On October 15, the London
Daily Telegraph published an article entitled "China will be a democracy by 2020, says senior party figure" (
http://www.telegraph.co.uk/news/worldnews/asia/china/3195370/China-will-be-a-democracy-by-2020-says-senior-party-figure.html)
The reads in part:
Zhou Tianyong, an adviser to the Communist Party's Central Committee and one of its most liberal voices, told the Daily Telegraph that "by 2020, China will basically finish its political and institutional reforms".
He added: "We have a 12-year plan to establish a democratic platform. There will be public democratic involvement at all government levels."
Mr Zhou also predicted "extensive public participation in policy-making, such as drawing up new legislation".
Mr Zhou is deputy head of research at the Central Party School, the most important institution for training senior leaders.

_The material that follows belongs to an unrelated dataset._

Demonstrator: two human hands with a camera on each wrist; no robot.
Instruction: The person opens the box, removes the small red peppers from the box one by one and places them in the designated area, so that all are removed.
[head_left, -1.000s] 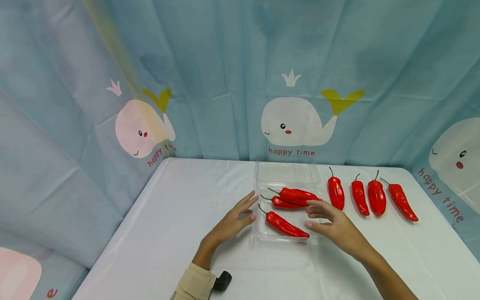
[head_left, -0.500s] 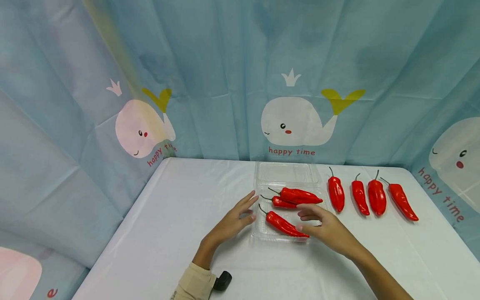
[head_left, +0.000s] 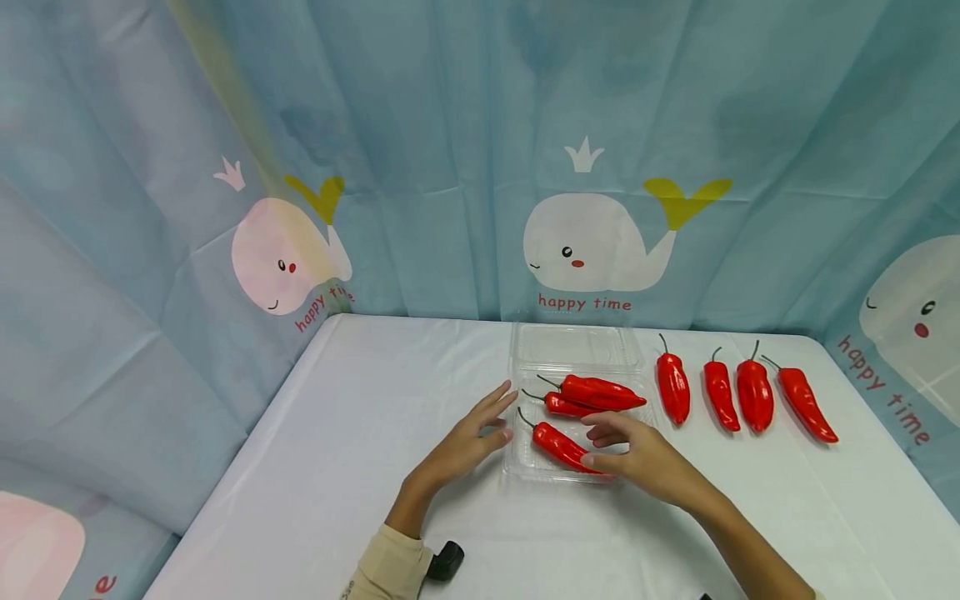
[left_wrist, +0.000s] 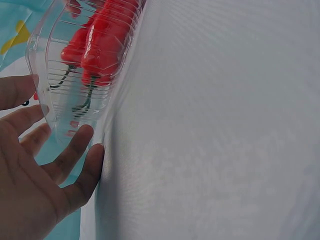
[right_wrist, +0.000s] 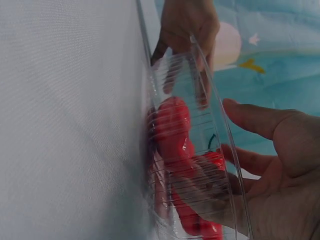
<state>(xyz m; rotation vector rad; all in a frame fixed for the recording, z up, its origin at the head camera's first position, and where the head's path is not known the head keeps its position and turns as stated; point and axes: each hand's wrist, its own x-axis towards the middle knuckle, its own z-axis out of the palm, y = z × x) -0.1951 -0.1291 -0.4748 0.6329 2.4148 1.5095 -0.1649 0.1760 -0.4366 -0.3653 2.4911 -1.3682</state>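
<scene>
A clear plastic clamshell box (head_left: 576, 343) lies with its lid folded back, holding red chili peppers. One front chili pepper (head_left: 557, 442) slants across the base; behind it a second chili pepper (head_left: 602, 392) overlaps a third chili pepper (head_left: 562, 406). My left hand (head_left: 467, 443) is at the box's left side, fingers extended and spread along the wall in the left wrist view. My right hand (head_left: 639, 454) reaches in over the right wall, thumb and fingers apart. Its thumb overlaps the front pepper's tip in the head view. Fingers (right_wrist: 200, 185) show through the clear wall in the right wrist view.
Right of the box several more chili peppers lie in a row on the white cloth, from one chili pepper (head_left: 672, 388) to the farthest chili pepper (head_left: 806, 404). A blue curtain (head_left: 450, 167) with whale prints stands behind the table (head_left: 300, 483).
My right hand has moved left and slightly toward the front, from the box's right edge to over the front pepper's tip. The left hand and the peppers stay in place.
</scene>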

President Hu Jintao is among its former directors.
Comment by me: In 2020, I will be 65 years-old if I live that long. If China is fully democratic and complaint with the all the Covenants associated with the UDHR in 2020 I will retire from political science and commence my plan for old age which is to offer free English lessons to little children in Yunnan Province, read Chinese poetry, and practise my brush calligraphy. But in the meantime I think I should still go back to the Central Party School Beijing next month as they must need some follow-up to the September seminar in Montreal (or they would not ask us to come again, I suppose). Anyway I still have a few questions for them on the details of implementation, such as the date they will hold their first free and fair elections, when the press will be free from Party control, when the judiciary will be made independent of the Government, when the regulations for registration of NGOs will be lifted, etc., etc., etc.